Valga el ejemplo del poema 29 para entrar en esta
poesía:
-decir cuando el hambre existe
que un pan es la miga de nada que apenas conozco
decir
que también se mastica la carne del agua
por
eso el azúcar amarga la miel de mis dedos
por
eso... por ello...
la
yel no endulza mi aljibe
en
esta crecida ciudad de palabras
las hojas cuadradas de
papa
plantas creciendo en la
piedra
el agua subiendo a la
cima:
tampoco una vida equivale a un pan equivale a una
vida equivale
a un hombre
con esta mirada
extraviada del hombre
eyaculo un gran columbrado cadáver:
y, ¿qué importa...?
decir que el hambre no existe
decir...
(59)
El potentísimo tono de esta poesía, lo más difícil de
lograr para una voz poética, no es, como pudiera interpretarse equivocadamente a
partir de la lectura que hacemos, un tono lastimero, ni siquiera pesimista;
pues la mirada trágica que lo define va más allá y contempla nuestra miseria y
a la vez nuestros momentos de entereza y clarividencia con una valentía
singular. Cuando el sujeto que habla se sienta “a descansar sobre mis huesos”
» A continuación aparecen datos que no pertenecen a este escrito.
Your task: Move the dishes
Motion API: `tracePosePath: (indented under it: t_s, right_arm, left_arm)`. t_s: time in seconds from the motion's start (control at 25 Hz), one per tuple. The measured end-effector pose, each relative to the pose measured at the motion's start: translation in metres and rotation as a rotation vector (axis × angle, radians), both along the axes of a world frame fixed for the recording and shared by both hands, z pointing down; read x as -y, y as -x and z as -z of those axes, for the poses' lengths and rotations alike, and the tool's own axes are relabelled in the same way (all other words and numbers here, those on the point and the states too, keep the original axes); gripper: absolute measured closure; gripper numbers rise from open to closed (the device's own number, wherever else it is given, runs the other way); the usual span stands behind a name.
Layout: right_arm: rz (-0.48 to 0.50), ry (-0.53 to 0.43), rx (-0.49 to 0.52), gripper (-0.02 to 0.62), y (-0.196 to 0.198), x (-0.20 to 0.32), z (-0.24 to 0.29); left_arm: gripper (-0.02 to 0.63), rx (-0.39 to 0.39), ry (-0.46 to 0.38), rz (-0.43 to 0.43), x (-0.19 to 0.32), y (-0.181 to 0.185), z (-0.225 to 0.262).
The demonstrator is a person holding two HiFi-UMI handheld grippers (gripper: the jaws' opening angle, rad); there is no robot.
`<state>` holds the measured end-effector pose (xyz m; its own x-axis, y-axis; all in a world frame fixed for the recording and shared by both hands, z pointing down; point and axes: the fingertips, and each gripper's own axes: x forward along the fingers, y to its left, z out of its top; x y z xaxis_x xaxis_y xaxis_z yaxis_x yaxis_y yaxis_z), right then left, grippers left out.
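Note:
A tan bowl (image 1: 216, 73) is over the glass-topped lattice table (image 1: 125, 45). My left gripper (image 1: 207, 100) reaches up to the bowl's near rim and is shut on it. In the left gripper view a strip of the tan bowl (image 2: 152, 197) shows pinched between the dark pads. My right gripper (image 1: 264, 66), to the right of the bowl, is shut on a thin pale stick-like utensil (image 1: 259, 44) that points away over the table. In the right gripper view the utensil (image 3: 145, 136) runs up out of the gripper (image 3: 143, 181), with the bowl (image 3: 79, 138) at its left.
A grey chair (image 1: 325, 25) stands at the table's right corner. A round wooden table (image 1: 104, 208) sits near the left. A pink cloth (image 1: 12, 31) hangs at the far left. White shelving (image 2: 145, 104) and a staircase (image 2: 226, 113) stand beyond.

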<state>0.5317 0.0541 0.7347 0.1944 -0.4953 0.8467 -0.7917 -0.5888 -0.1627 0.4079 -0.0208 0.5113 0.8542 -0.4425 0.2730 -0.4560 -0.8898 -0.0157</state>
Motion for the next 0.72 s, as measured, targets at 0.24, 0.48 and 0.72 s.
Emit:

(74) o “en las rodillas de mi muerte” (75) no corta con la posibilidad de
“volver a contemplar el firmamento / por las noches, y en silencio, y
continuar...” (87).
Para todo eso “hay que tener altura” (64): un poquito
de esa altura que necesitamos como lectores para que la experiencia de leer estos
poemas sea la de compartir la clarividencia y la entereza de sus palabras, su
dolor, su rebeldía y su furia, para seguir perpetuamente construyendo a nuestro
animal y ser a veces, como el sujeto que habla, “yo, el verdadero alfarero de
mi mente” (83).
Helena Usandizaga
BARCELONA, enero del 2014.
[1] José Córdova, animal desbocado,
México DF, Literal, 2012, p. 26. A partir de ahora, los números entre
paréntesis remiten siempre a las páginas de esta edición.